The MDM statistics collection feature enables you to collect statistics about entities and transactions in the InfoSphere® MDM system.

The MDM statistics collection feature leverages Apache Kafka stream and connector applications to compute and process statistics data. Kafka server capabilities allow InfoSphere MDM to store statistics data with automatic persistence management and online stream processing in a time-based window. This is critical because the amount of collected statistics data can be extremely large in a production system, and that volume keeps increasing with every transaction that is run. The MDM database alone would quickly become overwhelmed and performance would deteriorate. To avoid impacting InfoSphere MDM system performance, the statistics are collected in real time, but are then stored in statistics tables for hourly aggregation.

Restriction: The MDM statistics collection feature is not fully supported on z/OS operating systems. This is due to the fact that statistics collection relies on the Apache Kafka Streams application, which does not support z/OS. For more information, including a workaround, see Known issues and limitations of the statistics collection feature.

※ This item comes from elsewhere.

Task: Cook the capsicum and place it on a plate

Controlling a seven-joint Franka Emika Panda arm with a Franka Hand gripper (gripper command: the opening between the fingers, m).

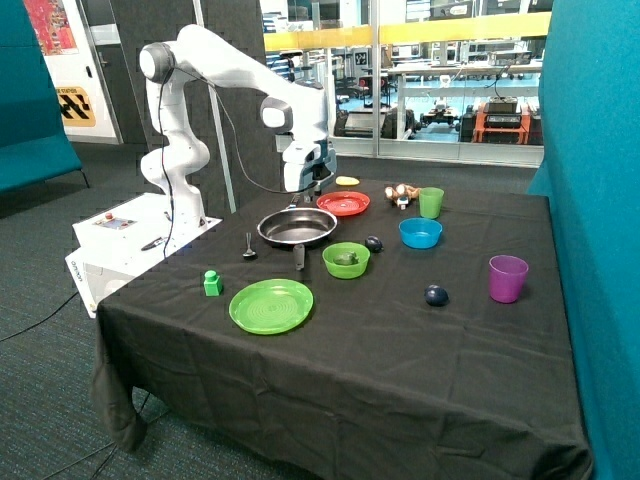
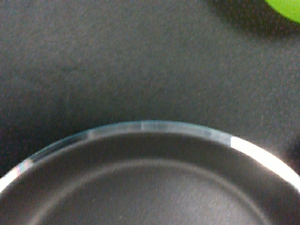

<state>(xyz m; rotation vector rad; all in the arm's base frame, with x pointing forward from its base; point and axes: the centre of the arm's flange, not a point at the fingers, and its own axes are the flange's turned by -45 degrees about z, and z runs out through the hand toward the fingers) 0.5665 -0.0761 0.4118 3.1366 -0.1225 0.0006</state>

Data flow and architecture

In simple terms, the MDM statistics collection feature works as follows:

  1. The statistics collection facilities collect entity and transaction statistics data at real time when users run transactions.
  2. The collected data is published into Kafka input topics at the end of each transaction.
  3. Statistics streams, a long running Kafka client application built on Kafka Streams, consumes the data and aggregates the data with a fixed hourly window.
  4. The computed results are recorded in Kafka output topics.
  5. The statistics connector, a long running Kafka client application built on Kafka Connect, consumes the results and stores them in two statistics tables: EntityStatistics and TransactionStatistics.

The MDM statistics collection feature leverages the Kafka producer components and its own statistics components on the InfoSphere MDM operational server to collect data. It also contains a statistics streams application and a statistics connector application, both of which are run in Kafka environments.

Figure 1. MDM Statistics Collection component architecture
The architecture flow diagram for the statistics feature shows data being collected and published by Kafka streams, connectors, and topics
Important: Continuous availability of Kafka brokers is critical for MDM statistics. Kafka needs Apache Zookeeper to manage the cluster and to ensure its continuous availability. For more information, see Known issues and limitations of the statistics collection feature.
Tip: If you wish to enhance the MDM statistics collection feature to support any additional domains or attributes beyond the default, you must customize the InfoSphere MDM statistics collection services, the data collection facilities, and the Kafka statistics producers, streams, and connectors. That customization work is out of the scope of this document.